## What to work on
The reply should contain each record below, returned exactly as given.

## Data records

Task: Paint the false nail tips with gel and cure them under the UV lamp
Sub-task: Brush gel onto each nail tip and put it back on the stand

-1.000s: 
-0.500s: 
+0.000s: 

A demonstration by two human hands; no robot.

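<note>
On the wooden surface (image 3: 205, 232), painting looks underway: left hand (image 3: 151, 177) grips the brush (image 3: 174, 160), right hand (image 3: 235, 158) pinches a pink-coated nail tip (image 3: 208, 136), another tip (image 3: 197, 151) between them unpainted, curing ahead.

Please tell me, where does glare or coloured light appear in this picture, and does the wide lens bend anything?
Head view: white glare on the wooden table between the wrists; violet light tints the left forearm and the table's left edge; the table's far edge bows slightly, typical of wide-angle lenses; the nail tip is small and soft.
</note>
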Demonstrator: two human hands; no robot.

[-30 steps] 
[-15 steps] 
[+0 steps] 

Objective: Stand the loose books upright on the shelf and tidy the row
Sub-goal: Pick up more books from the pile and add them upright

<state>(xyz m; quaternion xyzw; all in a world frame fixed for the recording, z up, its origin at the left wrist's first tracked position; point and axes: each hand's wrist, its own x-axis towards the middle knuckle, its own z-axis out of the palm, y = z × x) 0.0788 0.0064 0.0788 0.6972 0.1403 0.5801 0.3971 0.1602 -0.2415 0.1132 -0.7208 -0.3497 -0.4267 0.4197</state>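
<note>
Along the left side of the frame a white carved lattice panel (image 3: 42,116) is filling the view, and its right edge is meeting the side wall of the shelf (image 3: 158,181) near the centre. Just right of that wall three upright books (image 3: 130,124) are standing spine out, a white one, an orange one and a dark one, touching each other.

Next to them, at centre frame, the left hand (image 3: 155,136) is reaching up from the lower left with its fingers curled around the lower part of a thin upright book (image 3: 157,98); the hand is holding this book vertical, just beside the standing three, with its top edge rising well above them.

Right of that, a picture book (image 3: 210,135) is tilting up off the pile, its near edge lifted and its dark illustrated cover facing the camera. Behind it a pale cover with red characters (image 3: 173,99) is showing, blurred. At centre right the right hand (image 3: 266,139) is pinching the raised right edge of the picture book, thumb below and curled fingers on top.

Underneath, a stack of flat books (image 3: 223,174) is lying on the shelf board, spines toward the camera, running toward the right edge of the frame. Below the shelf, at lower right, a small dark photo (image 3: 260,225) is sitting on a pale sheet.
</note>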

## Finished exercise
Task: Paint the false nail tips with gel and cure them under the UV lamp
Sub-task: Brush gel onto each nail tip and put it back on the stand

-1.000s: 
-0.500s: 
+0.000s: 

A demonstration by two human hands; no robot.

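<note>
On the wooden surface (image 3: 205, 232), painting looks underway: left hand (image 3: 151, 177) grips the brush (image 3: 174, 160), right hand (image 3: 235, 158) pinches a pink-coated nail tip (image 3: 208, 136), another tip (image 3: 197, 151) between them unpainted, curing ahead.

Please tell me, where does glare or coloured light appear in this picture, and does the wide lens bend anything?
Head view: white glare on the wooden table between the wrists; violet light tints the left forearm and the table's left edge; the table's far edge bows slightly, typical of wide-angle lenses; the nail tip is small and soft.
</note>
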Demonstrator: two human hands; no robot.

[-30 steps] 
[-15 steps] 
[+0 steps] 

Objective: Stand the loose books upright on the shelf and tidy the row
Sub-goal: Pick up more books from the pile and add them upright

<state>(xyz m; quaternion xyzw; all in a world frame fixed for the recording, z up, its origin at the left wrist's first tracked position; point and axes: each hand's wrist, its own x-axis towards the middle knuckle, its own z-axis out of the palm, y = z × x) 0.0788 0.0064 0.0788 0.6972 0.1403 0.5801 0.3971 0.1602 -0.2415 0.1132 -0.7208 -0.3497 -0.4267 0.4197</state>
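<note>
Along the left side of the frame a white carved lattice panel (image 3: 42,116) is filling the view, and its right edge is meeting the side wall of the shelf (image 3: 158,181) near the centre. Just right of that wall three upright books (image 3: 130,124) are standing spine out, a white one, an orange one and a dark one, touching each other.

Next to them, at centre frame, the left hand (image 3: 155,136) is reaching up from the lower left with its fingers curled around the lower part of a thin upright book (image 3: 157,98); the hand is holding this book vertical, just beside the standing three, with its top edge rising well above them.

Right of that, a picture book (image 3: 210,135) is tilting up off the pile, its near edge lifted and its dark illustrated cover facing the camera. Behind it a pale cover with red characters (image 3: 173,99) is showing, blurred. At centre right the right hand (image 3: 266,139) is pinching the raised right edge of the picture book, thumb below and curled fingers on top.

Underneath, a stack of flat books (image 3: 223,174) is lying on the shelf board, spines toward the camera, running toward the right edge of the frame. Below the shelf, at lower right, a small dark photo (image 3: 260,225) is sitting on a pale sheet.
</note>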

The output has been completed.